### DATA PROVIDED
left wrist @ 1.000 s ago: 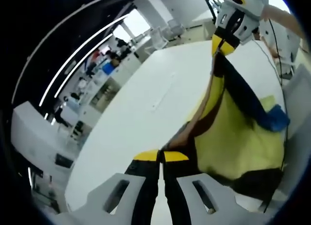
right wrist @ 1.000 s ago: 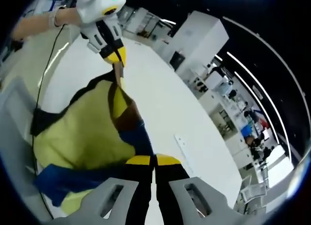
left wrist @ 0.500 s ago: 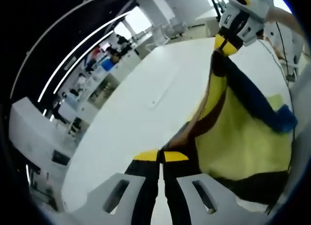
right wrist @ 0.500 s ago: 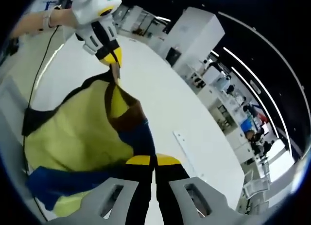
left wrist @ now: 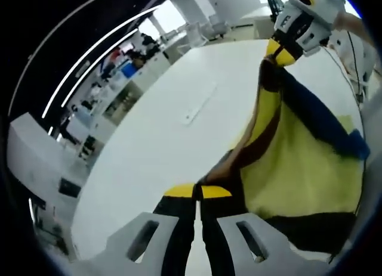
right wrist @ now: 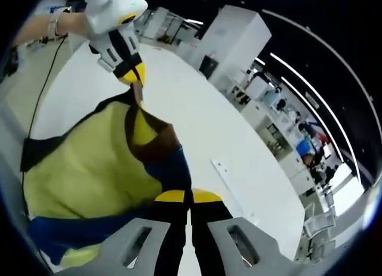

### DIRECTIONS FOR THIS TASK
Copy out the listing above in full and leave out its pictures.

### RESPONSE BOX
left wrist @ 1.000 s ago: 
right wrist @ 1.000 s ago: 
left wrist @ 0.500 s ago: 
right wrist @ 0.500 s ago: 
left wrist @ now: 
right wrist @ now: 

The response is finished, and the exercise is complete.